Policy learning by Weighting Exploration with the Returns (PoWER)
PoWER uses a set of the k best policies to estimate the maximum, and explores new samples
drawing from a normal distribution whose variance can be constant or adapted to the current best
policies.
Detailed information on PoWER can be found in this paper.
- Search Variance: initial variance for exploration
- Adaptive: adapt search variance as a function of the current best policies
- k: size of the set of policies kept for optimization
The display shows in green the set of k policies, in white the history
of best policies throughout the iterations, and in black all visited
policies.

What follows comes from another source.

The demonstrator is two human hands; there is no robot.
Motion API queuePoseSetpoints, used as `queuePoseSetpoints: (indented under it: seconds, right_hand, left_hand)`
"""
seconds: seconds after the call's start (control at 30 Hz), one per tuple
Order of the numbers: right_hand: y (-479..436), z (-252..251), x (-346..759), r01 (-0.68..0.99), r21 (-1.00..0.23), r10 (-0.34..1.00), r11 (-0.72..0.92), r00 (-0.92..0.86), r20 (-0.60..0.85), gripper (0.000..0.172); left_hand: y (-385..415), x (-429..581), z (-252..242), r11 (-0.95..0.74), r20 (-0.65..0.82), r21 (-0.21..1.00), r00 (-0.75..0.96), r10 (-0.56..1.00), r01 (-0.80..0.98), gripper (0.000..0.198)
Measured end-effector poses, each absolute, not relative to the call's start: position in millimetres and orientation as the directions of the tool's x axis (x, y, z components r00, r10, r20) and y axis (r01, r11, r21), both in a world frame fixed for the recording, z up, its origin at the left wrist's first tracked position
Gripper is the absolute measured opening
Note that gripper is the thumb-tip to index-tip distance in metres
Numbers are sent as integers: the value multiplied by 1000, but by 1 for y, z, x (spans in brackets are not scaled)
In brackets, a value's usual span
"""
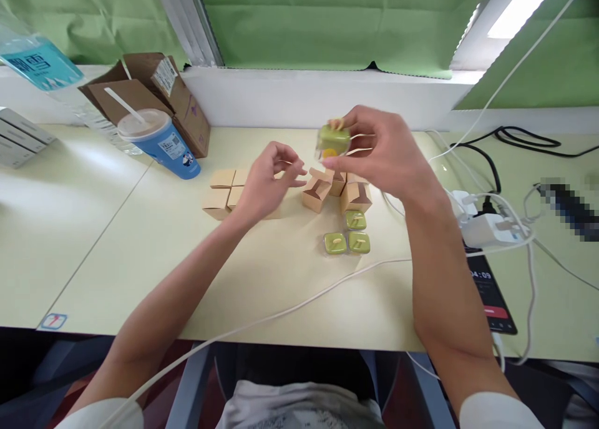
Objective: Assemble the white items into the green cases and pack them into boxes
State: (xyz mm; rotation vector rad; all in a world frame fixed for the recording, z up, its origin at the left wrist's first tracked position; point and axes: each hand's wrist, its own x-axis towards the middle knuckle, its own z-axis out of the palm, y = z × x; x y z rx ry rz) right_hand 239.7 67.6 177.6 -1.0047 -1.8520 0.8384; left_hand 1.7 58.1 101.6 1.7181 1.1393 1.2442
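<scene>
meanwhile right hand [384,151] raised, pinching a green packet [332,140]; left hand [266,182] loosely curled, empty.

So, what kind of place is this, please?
Probably an office desk used as a small packing station: a pale yellow tabletop under a window with green blinds, white charging cables, and many small brown cardboard boxes beside small green packaged items.

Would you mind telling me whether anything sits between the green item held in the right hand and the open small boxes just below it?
Nothing visible does: the right hand holds the green item in clear air directly above the open boxes.
</scene>
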Motion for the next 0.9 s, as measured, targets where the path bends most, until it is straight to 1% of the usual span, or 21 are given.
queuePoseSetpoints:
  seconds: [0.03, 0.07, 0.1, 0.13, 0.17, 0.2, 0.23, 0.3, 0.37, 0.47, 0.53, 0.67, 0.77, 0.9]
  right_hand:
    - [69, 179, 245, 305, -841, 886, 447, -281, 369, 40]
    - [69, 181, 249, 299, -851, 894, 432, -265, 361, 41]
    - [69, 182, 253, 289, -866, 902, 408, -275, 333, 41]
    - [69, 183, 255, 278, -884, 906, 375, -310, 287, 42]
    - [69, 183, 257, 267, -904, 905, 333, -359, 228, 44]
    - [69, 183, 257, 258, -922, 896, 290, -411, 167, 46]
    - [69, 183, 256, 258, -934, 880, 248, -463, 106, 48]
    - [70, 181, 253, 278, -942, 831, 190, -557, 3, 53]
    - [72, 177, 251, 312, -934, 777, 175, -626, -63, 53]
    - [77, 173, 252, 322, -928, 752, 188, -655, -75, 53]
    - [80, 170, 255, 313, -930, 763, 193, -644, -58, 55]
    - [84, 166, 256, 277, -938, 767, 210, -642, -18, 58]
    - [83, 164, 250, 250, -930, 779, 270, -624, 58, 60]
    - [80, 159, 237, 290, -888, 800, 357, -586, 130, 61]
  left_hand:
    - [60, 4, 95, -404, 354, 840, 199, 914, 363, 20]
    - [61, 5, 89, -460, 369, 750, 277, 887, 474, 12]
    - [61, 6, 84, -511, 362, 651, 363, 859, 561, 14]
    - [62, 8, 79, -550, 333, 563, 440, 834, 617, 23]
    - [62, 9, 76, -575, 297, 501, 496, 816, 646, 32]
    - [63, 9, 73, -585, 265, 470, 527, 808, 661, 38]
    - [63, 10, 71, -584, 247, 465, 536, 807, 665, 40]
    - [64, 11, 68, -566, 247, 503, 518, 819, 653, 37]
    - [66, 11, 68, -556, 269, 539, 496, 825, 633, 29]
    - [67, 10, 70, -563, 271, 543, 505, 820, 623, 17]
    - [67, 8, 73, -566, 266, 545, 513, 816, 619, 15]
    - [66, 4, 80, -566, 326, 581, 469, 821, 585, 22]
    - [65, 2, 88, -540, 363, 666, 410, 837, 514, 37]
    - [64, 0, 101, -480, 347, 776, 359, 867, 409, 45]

Ellipses display the search distribution (bold: 1x variance,
thin: 2x variance).
Particle Filters
Particle Filters use a set of particles (samples) to model the reward
function. New particles are generated from the best older particles at
each new iteration, quickly discarding particles in region that have no
reward. More information on Wikipedia.
- Search Variance: amount of exploration done at the beginning of each iteration
- Adaptive: variance is adepted as a function of the best particle weight found so far
- Particles: amount of particles to be generated at each iteration
In its implementation here, we follow 4 steps for each iteration:
- Displace previous particles ( N(0, Search Variance) )
- Recompute the weights for each particle
- Find best particle
- Sample particles for the new iteration
- Check for degenerated weights and replace the corresponding particles
The display shows in green the current particles, with large radii for
larger weights. The best particles at previous iterations are shown in
white.
Gradient Descent
Gradient descent methods compute the gradient of the reward in the
neighborhood of the current minimum (or maximum in the case of gradient
ascent), and move the search in the direction of maximum gradient. More
information on Wikipedia.
- Speed: amount of displacement in the direction of maximum gradient.
- Adaptive: Displacement is adepted as a function of the current
gradient (i.e. faster for large gradients, slower for small gradients)
The display shows in white the history of best policies found at each iteration, and in green the current best policy.